* Task item *
Using the entries that follow, collect the lines where the word "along" appears.
▬▬▬▬▬▬▬▬▬▬
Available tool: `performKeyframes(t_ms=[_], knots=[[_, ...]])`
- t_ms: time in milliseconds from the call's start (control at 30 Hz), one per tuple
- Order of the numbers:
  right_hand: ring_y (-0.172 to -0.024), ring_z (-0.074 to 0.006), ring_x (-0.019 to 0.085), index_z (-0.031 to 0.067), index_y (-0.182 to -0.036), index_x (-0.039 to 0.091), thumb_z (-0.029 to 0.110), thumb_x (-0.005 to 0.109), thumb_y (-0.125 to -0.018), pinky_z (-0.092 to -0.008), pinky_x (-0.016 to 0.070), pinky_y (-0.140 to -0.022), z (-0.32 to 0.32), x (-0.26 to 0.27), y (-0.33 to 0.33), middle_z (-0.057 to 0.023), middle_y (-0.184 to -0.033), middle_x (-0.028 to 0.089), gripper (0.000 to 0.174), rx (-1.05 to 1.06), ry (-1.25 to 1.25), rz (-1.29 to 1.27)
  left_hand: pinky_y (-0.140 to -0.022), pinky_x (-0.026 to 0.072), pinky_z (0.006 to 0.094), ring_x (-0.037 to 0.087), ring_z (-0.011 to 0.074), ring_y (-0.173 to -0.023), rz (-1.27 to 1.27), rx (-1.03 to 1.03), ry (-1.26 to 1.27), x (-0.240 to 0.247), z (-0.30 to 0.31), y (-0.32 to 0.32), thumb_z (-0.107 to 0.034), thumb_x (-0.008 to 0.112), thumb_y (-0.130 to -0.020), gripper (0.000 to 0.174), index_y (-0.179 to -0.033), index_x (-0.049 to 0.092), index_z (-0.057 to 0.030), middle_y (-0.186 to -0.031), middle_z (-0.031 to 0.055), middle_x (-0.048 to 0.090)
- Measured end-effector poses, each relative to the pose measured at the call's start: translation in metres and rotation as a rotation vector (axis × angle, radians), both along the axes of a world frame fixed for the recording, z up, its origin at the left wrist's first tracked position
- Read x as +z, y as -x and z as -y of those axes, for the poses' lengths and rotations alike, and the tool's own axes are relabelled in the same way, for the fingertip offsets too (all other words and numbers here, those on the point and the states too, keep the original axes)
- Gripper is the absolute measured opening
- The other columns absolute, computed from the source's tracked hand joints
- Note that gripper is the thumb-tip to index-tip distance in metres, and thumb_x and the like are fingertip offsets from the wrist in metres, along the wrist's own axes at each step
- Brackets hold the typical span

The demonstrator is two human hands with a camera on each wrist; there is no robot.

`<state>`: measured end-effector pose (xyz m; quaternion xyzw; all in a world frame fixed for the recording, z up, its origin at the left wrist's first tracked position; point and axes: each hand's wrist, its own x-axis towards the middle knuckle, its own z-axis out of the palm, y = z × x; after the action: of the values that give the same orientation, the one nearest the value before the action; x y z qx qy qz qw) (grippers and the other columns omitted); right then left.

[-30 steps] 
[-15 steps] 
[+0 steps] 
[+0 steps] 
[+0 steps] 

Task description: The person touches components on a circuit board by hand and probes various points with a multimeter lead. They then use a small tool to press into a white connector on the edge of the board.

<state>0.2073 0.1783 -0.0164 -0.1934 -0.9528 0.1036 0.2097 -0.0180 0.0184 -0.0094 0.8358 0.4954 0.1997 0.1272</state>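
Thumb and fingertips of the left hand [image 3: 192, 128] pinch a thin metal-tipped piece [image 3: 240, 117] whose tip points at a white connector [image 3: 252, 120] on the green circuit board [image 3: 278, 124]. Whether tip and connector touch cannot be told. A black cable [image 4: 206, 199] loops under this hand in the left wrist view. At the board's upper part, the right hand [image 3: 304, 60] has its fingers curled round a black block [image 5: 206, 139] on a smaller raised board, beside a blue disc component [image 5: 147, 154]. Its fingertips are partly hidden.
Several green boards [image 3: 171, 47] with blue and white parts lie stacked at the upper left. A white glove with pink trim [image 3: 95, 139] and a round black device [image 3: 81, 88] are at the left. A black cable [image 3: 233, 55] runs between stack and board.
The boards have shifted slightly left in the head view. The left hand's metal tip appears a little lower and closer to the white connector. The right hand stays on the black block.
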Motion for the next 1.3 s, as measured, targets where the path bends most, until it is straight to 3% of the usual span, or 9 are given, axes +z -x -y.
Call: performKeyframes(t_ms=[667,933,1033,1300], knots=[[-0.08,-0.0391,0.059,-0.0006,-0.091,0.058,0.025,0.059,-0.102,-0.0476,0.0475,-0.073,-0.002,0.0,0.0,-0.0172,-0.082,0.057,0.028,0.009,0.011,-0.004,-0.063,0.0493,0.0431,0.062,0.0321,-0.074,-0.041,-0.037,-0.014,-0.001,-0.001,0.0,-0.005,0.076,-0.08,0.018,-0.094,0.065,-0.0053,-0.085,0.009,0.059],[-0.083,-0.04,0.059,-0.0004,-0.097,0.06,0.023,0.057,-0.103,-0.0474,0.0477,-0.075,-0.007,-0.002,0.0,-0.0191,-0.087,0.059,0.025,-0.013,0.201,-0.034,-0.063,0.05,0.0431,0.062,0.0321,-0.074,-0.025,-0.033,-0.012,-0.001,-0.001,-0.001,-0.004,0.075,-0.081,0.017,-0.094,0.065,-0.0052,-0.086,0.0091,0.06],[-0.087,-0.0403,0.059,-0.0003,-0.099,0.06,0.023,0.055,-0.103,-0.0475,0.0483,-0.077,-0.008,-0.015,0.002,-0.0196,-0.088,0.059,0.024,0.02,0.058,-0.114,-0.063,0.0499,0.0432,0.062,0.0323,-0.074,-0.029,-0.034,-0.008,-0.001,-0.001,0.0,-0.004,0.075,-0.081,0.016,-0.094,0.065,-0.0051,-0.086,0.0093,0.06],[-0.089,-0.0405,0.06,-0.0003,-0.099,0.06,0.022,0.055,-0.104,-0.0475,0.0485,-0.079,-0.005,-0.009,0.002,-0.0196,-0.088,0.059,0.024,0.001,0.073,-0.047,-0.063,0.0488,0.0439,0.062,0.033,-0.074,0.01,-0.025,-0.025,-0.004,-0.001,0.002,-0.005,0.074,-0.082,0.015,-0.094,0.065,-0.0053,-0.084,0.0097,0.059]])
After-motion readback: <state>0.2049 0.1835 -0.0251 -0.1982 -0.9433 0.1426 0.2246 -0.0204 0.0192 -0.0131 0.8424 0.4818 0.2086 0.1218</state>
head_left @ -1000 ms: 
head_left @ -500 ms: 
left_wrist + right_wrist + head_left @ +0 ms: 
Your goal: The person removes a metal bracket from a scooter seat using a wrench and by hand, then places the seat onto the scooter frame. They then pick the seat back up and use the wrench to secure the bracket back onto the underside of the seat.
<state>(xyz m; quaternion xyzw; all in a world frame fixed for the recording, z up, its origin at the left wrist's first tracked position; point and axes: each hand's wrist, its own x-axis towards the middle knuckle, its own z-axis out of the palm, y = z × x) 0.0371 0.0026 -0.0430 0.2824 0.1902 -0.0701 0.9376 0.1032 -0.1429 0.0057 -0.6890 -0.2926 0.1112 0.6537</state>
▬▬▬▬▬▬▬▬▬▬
* Written response *
- Measured end-effector poses, each relative to the pose measured at the call's start: translation in metres and rotation as a rotation vector (axis × angle, radians), both along the axes of a world frame fixed for the recording, z up, its origin at the left wrist's first tracked position
- Note that gripper is the thumb-tip to index-tip distance in metres, and thumb_x and the like are fingertip offsets from the wrist in metres, along the wrist's own axes at each step

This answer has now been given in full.